Nicht so die Kollegen in England. Die schicken die Privatdetektive los und lassen die Drähte zu den geschmierten Polizisten heiß laufen. "Bild" dagegen hält sich, weitgehend, an die Gesetze und legt Wert auf einen zivilisierten Ruf. Dennoch haben Springer-Verlag und Murdochs News Corporation mehr gemein, als es den Anschein hat: Beide Häuser machen vordergründig Medien für die Massen, verbreiten aber in Wahrheit die Meinung der Mächtigen.

Aus deutscher Sicht schien das britische Pressewesen immer ein wenig sonderbar. Die Brutalität des Boulevards dort ist sprichwörtlich und ebenso der geradezu selbstzerstörerische Gleichmut, mit dem die Öffentlichkeit den lustvollen Schlammschlachten beiwohnt, die das öffentliche Leben auf der Insel zur Räuberpistole machen: Gute Güte, es ist schockierend, ist es nicht?

Aber die Engländer haben die moderne Demokratie erfunden und den Deutschen nach dem Krieg die Pressefreiheit gebracht. Außerdem sind die nationalen Presselandschaften ohnehin alle sehr verschieden und kaum vergleichbar. Mit einem Wort: Zurückhaltung ist angebracht. Angesichts des Presse-Skandals um die nun eingestellte Sonntagszeitung "News of the World" kann man aber schon mal auf die Unterschiede zwischen deutschen und englischen Presse-Sitten hinweisen.

Unsere Skandale sind überschaubar: Die "Bunte" musste sich Anfang 2010 gegen den Vorwurf wehren, eine "Agentur" damit beauftragt zu haben, Informationen über Franz Müntefering und Oskar Lafontaine zu beschaffen. Das war ein Grenzgang von der journalistischen Recherche hin zur privatdetektivischen Observation. Die "Bunte" machte gerichtlich erfolgreich geltend, nichts von den Methoden der Agentur gewusst zu haben.

Aber es liegt in der Natur der Recherche, dass die Arbeit des Reporters und die des Detektivs einander ähneln. Nicht umsonst tritt Kermit der Frosch als Sesamstraßen-Reporter im Philip-Marlowe-Look mit Trenchcoat und Schlapphut auf. Die "Bunte" sah sich damals von einer solchen Welle der Empörung überrollt, dass man mit einem Lerneffekt rechnen darf.
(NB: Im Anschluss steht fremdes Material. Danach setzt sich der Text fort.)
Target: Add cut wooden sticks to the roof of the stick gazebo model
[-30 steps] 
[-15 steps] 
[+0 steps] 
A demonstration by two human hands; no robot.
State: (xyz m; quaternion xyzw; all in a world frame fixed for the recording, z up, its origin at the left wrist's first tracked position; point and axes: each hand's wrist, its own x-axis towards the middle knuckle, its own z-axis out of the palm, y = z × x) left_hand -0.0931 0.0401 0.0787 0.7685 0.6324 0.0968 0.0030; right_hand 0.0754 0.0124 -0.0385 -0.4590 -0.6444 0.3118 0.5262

Gar nicht vorstellbar aber ist, dass "Bild" oder "Bunte" ihren Lesern Auszüge aus dem Krankendossier eines Politikerbabys präsentieren, das an der schlimmen Erbkrankheit Mukoviszidose leidet, wie im Fall des früheren britischen Labour-Premiers Gordon Brown; dass sie sich Zugang zum Mobiltelefon eines vermissten Mädchens besorgen, wie im Fall der 13-jährigen Milly D., die später ermordet aufgefunden wurde oder dass sie überhaupt massenhafte Abhören von Politikern und Prominenten veranlassen, wie es Murdochs "News of the World" vorgeworfen wird. Deutsche Zeitungen - und deutsche Gerichte - neigen, wenn es um das Privatleben öffentlicher Personen geht, im Gegenteil mehr und mehr dazu, den Hahn zu schließen und den Informationsfluss zu stoppen. Die Presse-Anwälte setzen sehr gern auf einstweilige Verfügungen, und auch im Berliner Politikbetrieb gilt noch die alte Bonner Regel: Es wird nicht alles geschrieben, was bekannt ist.
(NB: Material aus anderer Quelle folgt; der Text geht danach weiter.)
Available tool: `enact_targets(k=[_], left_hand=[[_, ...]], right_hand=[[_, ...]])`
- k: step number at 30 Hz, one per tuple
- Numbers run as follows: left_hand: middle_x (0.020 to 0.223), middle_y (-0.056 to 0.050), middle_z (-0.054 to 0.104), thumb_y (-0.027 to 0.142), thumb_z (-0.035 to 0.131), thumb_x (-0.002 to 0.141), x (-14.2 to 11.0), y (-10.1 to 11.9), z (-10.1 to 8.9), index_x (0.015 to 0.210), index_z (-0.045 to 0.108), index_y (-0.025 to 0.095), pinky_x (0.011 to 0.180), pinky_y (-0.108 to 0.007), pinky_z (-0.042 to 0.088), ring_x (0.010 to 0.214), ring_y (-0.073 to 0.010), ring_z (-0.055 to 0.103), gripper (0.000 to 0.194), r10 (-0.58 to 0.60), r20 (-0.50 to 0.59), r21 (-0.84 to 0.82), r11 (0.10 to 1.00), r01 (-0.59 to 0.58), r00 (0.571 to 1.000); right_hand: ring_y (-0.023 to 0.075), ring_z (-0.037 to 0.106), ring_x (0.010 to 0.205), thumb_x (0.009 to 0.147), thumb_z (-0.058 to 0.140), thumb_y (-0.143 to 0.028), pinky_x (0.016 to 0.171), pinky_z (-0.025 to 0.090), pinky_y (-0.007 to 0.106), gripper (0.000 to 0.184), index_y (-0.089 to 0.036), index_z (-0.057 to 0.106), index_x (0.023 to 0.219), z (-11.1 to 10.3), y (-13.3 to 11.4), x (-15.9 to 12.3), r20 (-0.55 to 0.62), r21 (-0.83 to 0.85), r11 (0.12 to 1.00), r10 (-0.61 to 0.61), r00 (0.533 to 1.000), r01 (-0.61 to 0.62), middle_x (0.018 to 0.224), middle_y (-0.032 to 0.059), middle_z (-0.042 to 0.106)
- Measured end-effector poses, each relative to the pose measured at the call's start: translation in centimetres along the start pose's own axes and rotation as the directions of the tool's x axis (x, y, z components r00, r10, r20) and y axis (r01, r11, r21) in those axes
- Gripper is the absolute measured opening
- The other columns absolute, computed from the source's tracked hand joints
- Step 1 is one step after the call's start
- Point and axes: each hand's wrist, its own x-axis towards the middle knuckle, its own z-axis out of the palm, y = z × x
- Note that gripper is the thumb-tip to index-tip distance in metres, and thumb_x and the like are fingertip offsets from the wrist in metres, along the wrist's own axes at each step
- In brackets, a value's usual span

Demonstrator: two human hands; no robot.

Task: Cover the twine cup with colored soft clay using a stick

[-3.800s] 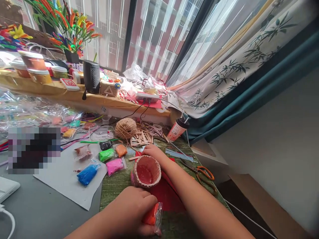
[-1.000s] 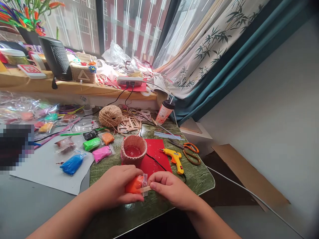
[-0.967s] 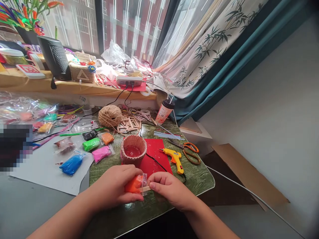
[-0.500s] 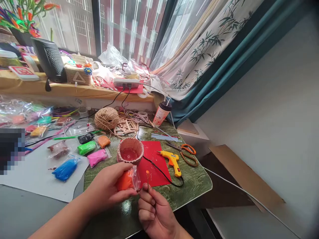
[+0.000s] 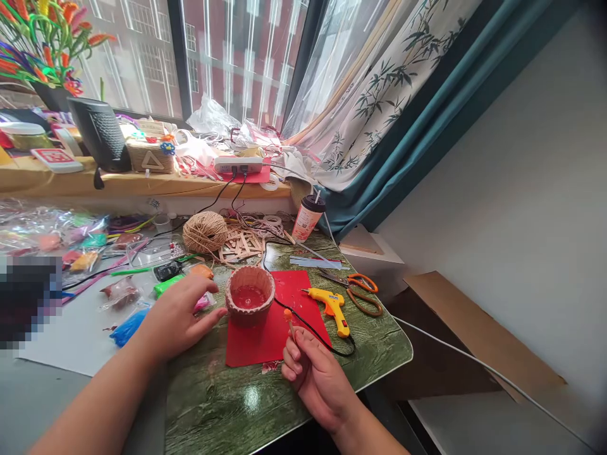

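My left hand point(image 5: 183, 313) hovers over the clay packets left of a brown scalloped pot point(image 5: 250, 316), thumb and fingers apart and nothing visible between them. Partly behind it lie green point(image 5: 165, 286), pink point(image 5: 205, 302) and blue point(image 5: 127, 328) packets of modelling clay, with an orange packet point(image 5: 202, 271) just beyond. In front of the pot, my right hand point(image 5: 313, 373) pinches a thin stick point(image 5: 291, 330) upright, tipped with a small lump of orange clay point(image 5: 288, 314). The pot stands on a red sheet point(image 5: 246, 351).
A yellow hot glue gun point(image 5: 332, 306) rests partly on the red sheet, its black cord looping nearby. Orange-handled scissors point(image 5: 363, 294), a twine ball point(image 5: 205, 231) and a lidded drink cup point(image 5: 309, 218) lie farther back. A person's dark sleeve, pixelated, shows at the left edge.
My left hand has let go of the bag of orange clay and moved left, its fingers now spread. My right hand has shifted slightly right and up, still pinching the stick.
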Motion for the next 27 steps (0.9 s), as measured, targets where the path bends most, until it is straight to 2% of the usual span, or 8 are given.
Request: enact_targets(k=[3,6,9,16,19,22,25,27], left_hand=[[0.139,-0.017,0.074,0.060,0.065,0.097,-0.3,0.3,0.9,0.141,0.060,0.019,0.105,-0.048,0.055,0.127,-0.0368,0.070,0.060,-0.019,-0.011,-0.015,1.000,0.019,1.000],[0.149,-0.018,0.070,0.057,0.073,0.093,-0.2,0.3,1.6,0.157,0.050,0.020,0.111,-0.053,0.053,0.135,-0.0401,0.067,0.078,-0.021,0.084,0.022,1.000,0.019,0.996],[0.143,-0.015,0.075,0.046,0.075,0.092,-0.2,0.3,2.1,0.160,0.048,0.024,0.107,-0.052,0.057,0.129,-0.0386,0.071,0.077,-0.052,0.112,-0.003,0.999,0.053,0.992],[0.149,-0.012,0.067,0.054,0.074,0.093,-0.7,3.1,1.6,0.147,0.058,0.031,0.115,-0.052,0.055,0.141,-0.0361,0.063,0.061,-0.205,-0.113,-0.362,0.920,0.152,0.972],[0.162,-0.012,0.057,0.057,0.072,0.093,-0.8,4.4,1.2,0.158,0.046,0.033,0.115,-0.053,0.056,0.148,-0.0377,0.057,0.074,-0.251,0.020,-0.545,0.809,0.221,0.968],[0.164,-0.012,0.056,0.054,0.085,0.080,-0.7,5.0,0.9,0.163,0.039,0.033,0.109,-0.053,0.061,0.146,-0.0399,0.059,0.097,-0.285,0.192,-0.544,0.766,0.343,0.939],[0.164,-0.012,0.056,0.052,0.084,0.081,-0.6,5.4,0.9,0.160,0.044,0.030,0.121,-0.057,0.050,0.150,-0.0387,0.055,0.091,-0.318,0.174,-0.493,0.791,0.362,0.932],[0.165,-0.013,0.056,0.055,0.083,0.081,-0.7,5.8,1.0,0.158,0.048,0.029,0.123,-0.059,0.046,0.150,-0.0393,0.054,0.089,-0.338,0.171,-0.458,0.804,0.379,0.925]], right_hand=[[0.0166,0.074,0.089,0.079,0.100,-0.038,0.076,0.058,0.028,0.034,-0.020,0.077,0.097,-0.4,0.0,0.7,-0.034,-0.083,0.992,-0.093,0.995,0.090,0.101,0.0047,0.081],[0.0260,0.069,0.128,0.077,0.101,-0.042,0.105,0.056,0.040,0.037,-0.022,0.078,0.099,-0.6,0.2,2.0,-0.033,-0.156,0.969,-0.201,0.979,0.194,0.136,0.0090,0.077],[0.0279,0.065,0.137,0.079,0.099,-0.044,0.117,0.049,0.046,0.033,-0.022,0.078,0.094,-0.2,0.6,3.3,0.015,-0.196,0.952,-0.237,0.971,0.235,0.145,0.0077,0.073],[0.0275,0.075,0.118,0.083,0.097,-0.045,0.097,0.060,0.044,0.034,-0.022,0.076,0.097,2.5,-0.2,2.3,0.059,-0.162,0.976,-0.138,0.989,0.146,0.127,0.0059,0.080],[0.0264,0.078,0.107,0.083,0.096,-0.043,0.090,0.061,0.042,0.033,-0.022,0.075,0.098,3.3,-0.7,1.5,0.086,-0.141,0.988,-0.052,0.995,0.064,0.122,0.0059,0.082],[0.0269,0.079,0.103,0.077,0.100,-0.045,0.090,0.061,0.044,0.040,-0.022,0.073,0.096,2.9,-0.9,1.6,0.044,-0.161,0.987,-0.017,0.999,0.024,0.119,0.0066,0.083],[0.0226,0.077,0.090,0.074,0.100,-0.055,0.082,0.060,0.038,0.046,-0.022,0.075,0.095,1.8,-1.1,1.9,-0.064,-0.317,0.931,-0.213,0.975,0.182,0.110,0.0063,0.084],[0.0188,0.072,0.075,0.083,0.091,-0.060,0.073,0.058,0.033,0.042,-0.023,0.077,0.097,1.4,-1.5,1.6,-0.049,-0.501,0.781,-0.456,0.889,0.373,0.090,0.0043,0.082]])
Die Illusion, die Interessen der Vielen zu vertreten

Mag es an der unterschiedlichen Pressekultur liegen oder an der Klugheit der Springer-Strategen: "Bild" als größte deutsche Zeitung hat eine andere Richtung eingeschlagen als die britischen Boulevardblätter: mehr Zivilität, Seriosität und Qualität. Ihre Seite 2 ist seit geraumer Zeit die wichtigste politische Seite einer deutschen Tageszeitung, und "Bild" ist das meistzitierte Medium des Landes, noch vor SPIEGEL und "Süddeutscher Zeitung."

Aber egal ob britische oder deutsche Boulevard-Medien: beide nähren die Illusion, die Interessen der Vielen zu vertreten, während sie in Wahrheit das System stabilisieren, das den Wenigen nützt. Das ist das Wesen des Populismus.

Das amerikanische Tea Party Movement macht das gerade exemplarisch vor. Man tut so, als wende man sich gegen die Eliten, wird aber von ihnen bezahlt und benutzt. Die milliardenschweren Industriellen David und Charles Koch standen bei der Gründung Pate, und Murdochs Hetz-Sender "Fox News" ist das Sprachrohr der "Bewegung".

Bei "Bild" ist es ähnlich: Wenn es darum geht, die Vermögenden stärker zu belasten, den Unternehmern mehr Rechte für ihre Angestellten abzuringen oder den sozial Schwachen mehr Gerechtigkeit zukommen zu lassen - dann möge bitte niemand glauben, die "Bild-Zeitung" sei der Anwalt des "kleinen Mannes".